Kerjaan saya sehari-hari adalah duduk di depan laptop sambil menuliskan kata kunci lowongan kerja Makassar di om google. CC demi CV saya kirimkan ke email perusahaan yang membuka lowongan. Tapi diantara sekian banyak yang saya kirimi, hanya satu atau dua yang membalasnya. Balasan berupa panggilan kerja. Bukankah itu bagus.? Tidak. Sama sekali tidak. Karena itu semua adalah penipuan. Jadi bagi para pencari kerja, jangan asal percaya. Teliti dulu baik-baik isi emailnya. Biasanya para penipu mengatasnamakan perusahaan besar. Perhatikan baik-baik tanda tangan pimpinan perusahaanya, karena yang pernah saya dapat, tanda tangan yang ada hanya berupa scan-an. Bukan tanda tangan asli.
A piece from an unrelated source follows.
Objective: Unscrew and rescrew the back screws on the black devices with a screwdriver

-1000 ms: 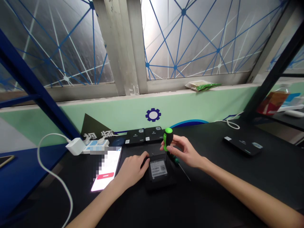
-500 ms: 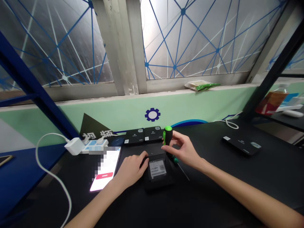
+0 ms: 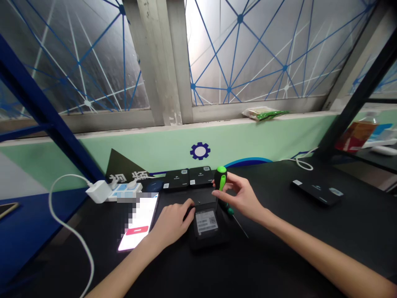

Okey lanjut. Gagal mencari di online, sayapun beralih ke jobfair. Di jobfair, biasanya akan banyak perusahaan yang membuka lowongan kerja. Tapi percayalah, diantara sekian banyak perusahaan yang anda masukkan lamaran, masih untung jika ada panggilannya. Ya, berdasarkan pengalaman, saya telah mengikuti tiga kali jobfair. Banyak peruasahaan besar di ketiga jobfair tersebut, dan sekitar lima belas CV dan surat lamaran saya sebar. Ingin tahu berapa yang ada balasannya.? Cuma dua. Rentang waktunya pun lama
Setelah mendapat balasan, saya pun mengikuti tes psikotes di perusahaan pertama. Hasil tes akan diumumkan dua minggu setelah tes. Sama halnya dengan tes di perusahaan kedua. Dan waktu menuggu itulah yang menyebabkan saya melewatkan banyak momen. Saya tidak jadi ke pulau Cangke, tidak jadi ke Ramma', dan yang paling sedih tidak jadi ke NURANIx adik-adik KOSMIK 2013. Sigh. Untuk mendapatkan sesuatu memang butuh pengorbanan. Lewat dua minggu, tidak ada tanda-tanda sms masuk. Itu artinya saya tidak lulus. Sedih bercampur kecewa, terlebih jika mengingat hal yang saya lewatkan tadi. Tapi ya sudahlah, memang bukan rejeki kali ya.
Gagal mendapatkan pekerjaan tidak membuat saya putus asa. Justru saya semakin bersemangat. Dan akhirnya, semua usaha tidak sia-sia. Saya kini mendapatkan pekerjaan. Pekerjaan yang memang saya cita-citakan selama ini. Wartawan. Alhamdulillah.